Richter’s substitution principle tells us that when software replaces a base class with its subclass object, the program will not generate any errors and exceptions; Otherwise, if a software entity uses a subclass object, it may not be able to use a base object.

All methods of a subclass must be declared in the parent class, or a subclass must implement methods declared in the parent class. According to Richter’s substitution principle, in order to ensure the extensibility of the system, the parent class is usually defined in the program.

In the application of Richter’s substitution principle, try to design the parent class as abstract class or interface, let the subclass inherit the parent class or implement the parent interface, and implement the methods declared in the parent class. At run time, subclass instances replace parent instances, and we can easily extend the functionality of the system.
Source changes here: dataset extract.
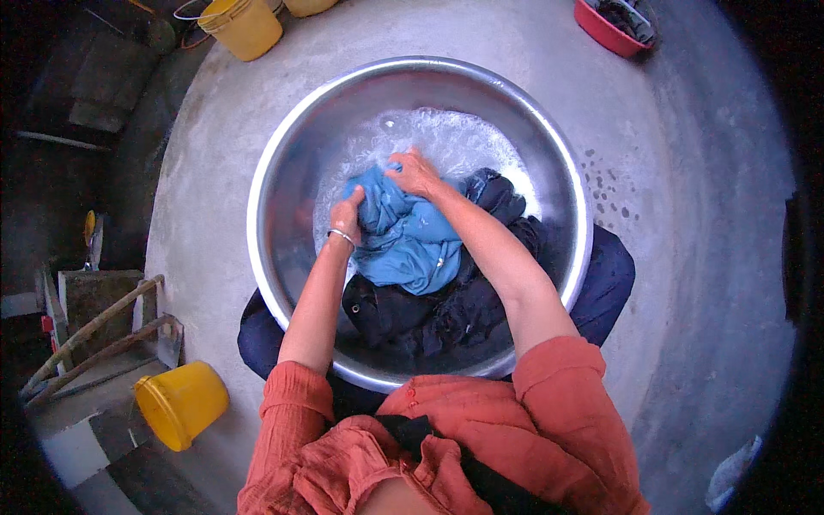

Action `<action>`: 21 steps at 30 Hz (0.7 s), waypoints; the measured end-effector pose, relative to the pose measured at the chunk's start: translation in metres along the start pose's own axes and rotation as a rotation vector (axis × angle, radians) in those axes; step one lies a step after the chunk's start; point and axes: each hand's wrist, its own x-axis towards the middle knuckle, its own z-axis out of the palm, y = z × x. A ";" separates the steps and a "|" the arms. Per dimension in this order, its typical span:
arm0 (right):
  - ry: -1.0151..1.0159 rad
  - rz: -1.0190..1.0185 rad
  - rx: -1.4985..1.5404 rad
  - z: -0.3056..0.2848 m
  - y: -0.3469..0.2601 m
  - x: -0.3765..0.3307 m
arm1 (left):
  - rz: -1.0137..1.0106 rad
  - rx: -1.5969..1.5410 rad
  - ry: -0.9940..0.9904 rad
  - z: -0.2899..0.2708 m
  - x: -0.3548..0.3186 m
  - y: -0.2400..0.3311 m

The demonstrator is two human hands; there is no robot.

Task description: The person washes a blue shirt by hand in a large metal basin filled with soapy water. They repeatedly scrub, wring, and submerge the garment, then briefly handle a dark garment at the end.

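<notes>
A wide steel basin (273, 163) stands between my knees, with soapy water (455, 133) swirling at its far side. In it lies a wet blue garment (408, 245), bunched up. My left hand (346, 216), a bracelet at its wrist, grips the garment's left edge, thumb on top. At the far edge of the same cloth, my right hand (415, 173) is closed with fingers curled; some fingertips are hidden in the folds. Dark wet clothes (421, 322) lie under and around the blue garment, toward me and to the right beneath my forearm.
On the concrete floor (197, 257), a yellow bucket (245, 30) stands at the far left and another yellow bucket (182, 403) lies tilted at the near left. Long wooden handles (94, 330) lean nearby. A red tub (611, 30) holding dark cloth sits at the far right.
</notes>
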 end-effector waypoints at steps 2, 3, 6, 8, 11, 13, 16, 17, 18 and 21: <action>0.078 -0.216 0.260 0.022 0.001 -0.012 | -0.002 -0.194 -0.107 0.039 -0.048 0.030; 0.138 -0.319 0.216 0.026 -0.034 -0.031 | -0.007 -0.224 -0.102 0.028 -0.053 0.036; 0.352 -0.691 0.149 0.009 -0.121 -0.092 | -0.012 -0.397 -0.442 -0.008 -0.041 0.028; 0.249 -0.667 -0.004 0.024 -0.113 -0.102 | -0.109 -0.191 -0.442 0.015 -0.067 0.052; 0.241 -0.652 0.071 -0.006 -0.113 -0.090 | -0.104 -0.277 -0.321 0.032 -0.076 0.047; 0.392 -0.413 0.067 -0.012 -0.093 -0.061 | -0.091 -0.330 -0.252 0.050 -0.078 0.047; 0.589 -0.087 -0.079 -0.028 -0.038 -0.011 | -0.106 -0.318 -0.286 0.043 -0.063 0.044; 0.396 0.054 -0.180 -0.045 -0.028 -0.008 | -0.080 -0.295 -0.269 0.033 -0.053 0.040; 0.330 0.187 -0.271 -0.056 -0.014 -0.009 | -0.063 -0.274 -0.269 0.032 -0.048 0.037; 0.321 0.429 -0.200 -0.076 0.004 -0.009 | -0.124 -0.187 -0.201 0.027 -0.044 0.032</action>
== Dependent inversion principle ==

Definition: high-level modules should not depend on low-level modules; both should depend on abstractions. Abstraction should not depend on details, details should depend on abstractions.

In Java, abstraction refers to an interface or abstract class, neither of which can be directly instantiated.

Details are the implementation classes, and details are the result of implementing interfaces or inheriting abstract classes.

The high-level module is the calling side, and the low-level module is the concrete implementation class.

The concrete manifestation of dependency inversion is that the dependency between modules occurs through abstraction, and the dependency between implementation classes does not occur directly, but is generated through interfaces or abstract classes.

If classes depend directly on the details, they are coupled directly, so that when changes are made, they change the dependent code at the same time, limiting extensibility.

== Demeter principle ==

Definition: A software entity should interact with as few other entities as possible.

Demeter principle is also known as the least knowledge principle. In popular terms, it is to minimize the interaction between objects when designing a system. If two objects do not have to communicate directly with each other, then the two objects should not have any direct interaction.

If one of these objects needs to call a method of the other object, the call can be forwarded by a third party. Introduce a reasonable third party to reduce coupling between existing objects.

== Interface isolation rule ==

Definition: A class’s dependency on another class should be based on the smallest interface.

Create a single interface, not a large and bloated interface. Try to refine the interface and have as few methods in the interface as possible. That is, instead of trying to create a huge interface for all the classes that depend on it, we need to create interfaces that are specific to each class.

Interfaces should be small, but limited. Refinement of interfaces can improve the flexibility of program design, but excessive refinement can result in too many interfaces and complicate the design.